Benchmarks

BLADE includes a collection of benchmarks ranging from BBOB to Google DeepMind–inspired tasks derived from the AlphaEvolve paper. These instances are available in two complementary forms:

  • run_benchmarks/ provides standalone reference scripts for running each task directly.

  • iohblade/benchmarks packages the same tasks for programmatic use in experiments and pipelines.

The packaged benchmarks are grouped by domain.

Methodology Taxonomy

The benchmark families in iohblade/benchmarks can also be grouped by optimization structure.

Black-box Continuous

  • BBOB

  • mabbob

  • photonics

Black-box Discrete/Mixed-Integer

  • combinatorics

  • logistics

  • packing

  • kerneltuner

ML Pipeline Optimization

  • automl


List of Benchmarks

Analysis

Methodology class: Structured Scientific Program/Search.

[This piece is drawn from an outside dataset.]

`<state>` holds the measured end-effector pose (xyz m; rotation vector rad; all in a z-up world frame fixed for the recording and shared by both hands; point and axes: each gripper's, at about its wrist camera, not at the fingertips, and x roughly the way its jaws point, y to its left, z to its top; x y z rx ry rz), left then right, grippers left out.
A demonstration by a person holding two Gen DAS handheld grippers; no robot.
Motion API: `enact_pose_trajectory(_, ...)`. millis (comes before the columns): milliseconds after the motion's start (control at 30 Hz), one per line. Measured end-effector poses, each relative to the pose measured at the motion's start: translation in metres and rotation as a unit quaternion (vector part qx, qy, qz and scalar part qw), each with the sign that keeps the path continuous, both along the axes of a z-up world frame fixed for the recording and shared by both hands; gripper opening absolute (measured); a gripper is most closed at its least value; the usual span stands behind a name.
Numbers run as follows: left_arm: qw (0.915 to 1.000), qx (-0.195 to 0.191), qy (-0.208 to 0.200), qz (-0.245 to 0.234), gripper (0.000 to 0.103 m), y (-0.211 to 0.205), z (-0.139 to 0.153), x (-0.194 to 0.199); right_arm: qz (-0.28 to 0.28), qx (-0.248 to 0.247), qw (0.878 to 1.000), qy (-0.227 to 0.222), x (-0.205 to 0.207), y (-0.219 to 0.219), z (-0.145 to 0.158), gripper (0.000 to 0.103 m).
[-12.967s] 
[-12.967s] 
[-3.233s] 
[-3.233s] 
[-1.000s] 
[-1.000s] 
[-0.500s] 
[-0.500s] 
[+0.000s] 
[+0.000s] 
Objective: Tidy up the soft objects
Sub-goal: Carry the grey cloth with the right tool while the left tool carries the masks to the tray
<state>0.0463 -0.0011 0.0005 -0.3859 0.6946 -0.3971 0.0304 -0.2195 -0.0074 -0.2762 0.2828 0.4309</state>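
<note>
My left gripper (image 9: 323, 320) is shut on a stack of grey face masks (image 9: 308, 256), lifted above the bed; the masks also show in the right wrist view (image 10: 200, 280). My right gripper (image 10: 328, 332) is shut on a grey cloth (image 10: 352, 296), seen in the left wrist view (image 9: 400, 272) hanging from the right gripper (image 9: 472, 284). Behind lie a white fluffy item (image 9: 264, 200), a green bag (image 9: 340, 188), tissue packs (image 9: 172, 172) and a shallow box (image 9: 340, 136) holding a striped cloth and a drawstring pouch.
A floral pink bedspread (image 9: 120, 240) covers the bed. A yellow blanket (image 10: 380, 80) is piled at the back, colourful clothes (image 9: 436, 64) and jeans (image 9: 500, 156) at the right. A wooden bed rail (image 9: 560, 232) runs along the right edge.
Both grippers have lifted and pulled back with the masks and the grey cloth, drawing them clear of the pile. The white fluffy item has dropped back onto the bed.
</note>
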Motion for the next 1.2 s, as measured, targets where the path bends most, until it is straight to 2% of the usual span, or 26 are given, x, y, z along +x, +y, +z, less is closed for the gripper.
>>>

Perform auto-correlation on a time series using the following configuration:

  • The domain size N defines the discretisation of \([-\tfrac{1}{4}, \tfrac{1}{4}]\).

  • Step size: \(dx = \frac{0.5}{N}\)

  • Auto-convolution: \(g = dx \cdot \mathrm{conv}(f, f, \text{mode='full'})\)

  • Riemann sum analogues:

    • \(I = dx \sum_i f[i]\)

    • \(L_1 = dx \sum_j |g[j]|\)

    • \(L_{2}^{2} = dx \sum_j g[j]^2\)

    • \(L_{\infty} = \max_j |g[j]|\)

    • \(\max_g = \max_j g[j]\)

    • \(\max_{\text{abs}_g} = \max_j |g[j]|\)

Auto-Correlation 1

  • Score: \(\frac{\max_g}{I^2}\)

  • Constraints: \(f \ge 0\), \(I > 0\)

  • Optimisation direction: minimisation

  • Default: \(N = 600\)

Auto-Correlation 2

  • Score: \(\frac{L_{2}^{2}}{L_1 \cdot L_{\infty}}\)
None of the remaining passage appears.